Selain itu, putusan Mahkamah Konstitusi yang membatalkan pasal 7 huruf r undang-undang Pilkada, pada 8 Juli 2015 lalu, merupakan suatu kemunduran dan berpotensi memperkuat lahirnya dinasti- dinasti politik baru. Dalam aturan tersebut diatur mengenai larangan bari calon kepala daerah yang masih memiliki hubungan dengan petahana untuk mencalonkan diri sebagai kepala daerah. Dengan adanya putusan MK, maka kemungkinan calon kepala daerah berasal dari keluarga atau kerabat petahana akan semakin besar.

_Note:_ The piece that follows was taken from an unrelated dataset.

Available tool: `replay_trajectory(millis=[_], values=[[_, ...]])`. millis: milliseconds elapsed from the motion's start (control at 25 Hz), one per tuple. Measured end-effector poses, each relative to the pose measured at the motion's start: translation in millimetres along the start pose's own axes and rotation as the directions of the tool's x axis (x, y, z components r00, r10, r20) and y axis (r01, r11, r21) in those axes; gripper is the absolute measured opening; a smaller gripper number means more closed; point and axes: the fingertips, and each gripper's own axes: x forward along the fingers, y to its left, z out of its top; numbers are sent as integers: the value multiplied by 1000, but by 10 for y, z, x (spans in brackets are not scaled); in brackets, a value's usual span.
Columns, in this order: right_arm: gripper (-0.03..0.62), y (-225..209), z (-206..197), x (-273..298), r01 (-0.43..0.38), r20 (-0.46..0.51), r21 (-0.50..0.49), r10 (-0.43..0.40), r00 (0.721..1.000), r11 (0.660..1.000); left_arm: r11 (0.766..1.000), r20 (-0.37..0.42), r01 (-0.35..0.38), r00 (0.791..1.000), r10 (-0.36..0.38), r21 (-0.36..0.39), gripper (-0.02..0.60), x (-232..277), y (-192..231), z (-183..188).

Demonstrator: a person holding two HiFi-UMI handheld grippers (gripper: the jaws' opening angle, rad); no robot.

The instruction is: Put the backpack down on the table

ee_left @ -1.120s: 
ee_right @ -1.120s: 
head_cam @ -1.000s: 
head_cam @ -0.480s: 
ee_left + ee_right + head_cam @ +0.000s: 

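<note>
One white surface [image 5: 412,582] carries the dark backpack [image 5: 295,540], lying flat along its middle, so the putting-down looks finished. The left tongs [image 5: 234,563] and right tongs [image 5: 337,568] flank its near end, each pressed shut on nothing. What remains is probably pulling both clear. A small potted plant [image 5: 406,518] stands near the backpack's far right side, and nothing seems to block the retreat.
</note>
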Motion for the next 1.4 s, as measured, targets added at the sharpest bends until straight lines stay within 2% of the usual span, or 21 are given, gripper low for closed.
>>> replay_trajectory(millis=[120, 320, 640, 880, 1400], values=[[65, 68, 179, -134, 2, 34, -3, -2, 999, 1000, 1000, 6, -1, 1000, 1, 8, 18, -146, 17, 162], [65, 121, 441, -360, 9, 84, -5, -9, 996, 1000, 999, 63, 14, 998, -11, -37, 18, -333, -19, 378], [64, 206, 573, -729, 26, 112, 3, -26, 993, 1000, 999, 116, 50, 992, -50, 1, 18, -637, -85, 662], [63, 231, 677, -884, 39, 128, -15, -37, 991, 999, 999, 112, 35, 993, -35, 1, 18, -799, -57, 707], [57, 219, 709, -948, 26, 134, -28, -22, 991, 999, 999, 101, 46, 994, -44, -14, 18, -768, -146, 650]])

Keberlangsungan dinasti politik tentu bukan hanya mematikan iklim demokrasi tetapi juga menciptakan praktek korupsi. Berdasarkan data Indonesia Corruption Watch sampai Januari 2017, paling tidak ada enam kepala daerah pelaku korupsi yang diketahui berkaitan dengan dinasti politik di daerahnya, yaitu Ratu Atut Chossiyah (Gubernur Banten 2007-2017) korupsi pengadaan alat kesehatan dan suap sengketa pilkada Kabupaten Lebak, Atty Suharti (Walikota Cimahi 2012-2017) suap proyek pembangunan Pasar Atas Baru Cimahi, Sri hartini (Bupati Klaten 2016-2021) suap dalam promosi jabatan PNS, Yan Anton Ferdian (Bupati banyuasin 2013-2018), suap proyek pengadaan di Dinas Pendidikan, Syaukani Hasan Rais (Bupati Kutai Kertanegara 1999-2010) korupsi pembangunan Bandara Samarinda, dan Fuad Amin (Bupatin Bangkalan 2003-2012) suap jual beli gas alam untuk pembangkit listrik serta melakukan pencucian uang atas harta yang diduga dari hasil korupsi.

Paling tidak ada dua faktor penyebab dinasti politik melakukan korupsi, pertama motivasi untuk menguasai dan melanggengkan posisi politik di daerah. Sebagai pejabat di daerah, tentu akan lebih mudah mengakses, menguasai serta menggunakan sumber daya ekonomi. Akses terhadap sumber daya eknomi ini yang seringkali menimbulkan praktek korupsi. Misalnya permainan dalam penyusunan anggaran, dimana anggaran yang disusun tidak mencerminkan kepentingan masyarakat namun kepentingan kelompok tertentu. Kedua dinasti politik butuh dana besar untuk merawat kekuasaan dan jaringan yang dimilikinya baik di partai maupun organisasi masyarakat. Dana ini tentunya tidak akan keluar dari kantong pribadi dinasti politik, namun dari anggaran daerah. Misalnya saja pada kasus korupsi dana bantuan sosial yang seringkali tidak diberikan kepada kelompok-kelompok masyarakat yang mendukung dinasti politik ketimbang masyarakat yang memang seharusnya mendapatkan.

Berkaca dari banyaknya dampak negatif yang ditimbulkan dari dinasti politik, sudah seharusnya masyarakat ikut ambil bagian untuk menghentikannya. Hal ini dapat dimulai dengan kritis memilih calon kepala daerah yang tidak terkait dengan dinastik politik pada pilkada serentak 15 Februari 2017 mendatang. Akan ada 101 daerah yang mengikuti pilkada, dimana 7 gubernur, 18 walikota dan 76 bupati yang akan dipilih oleh masyarakat di daerah masing-masing.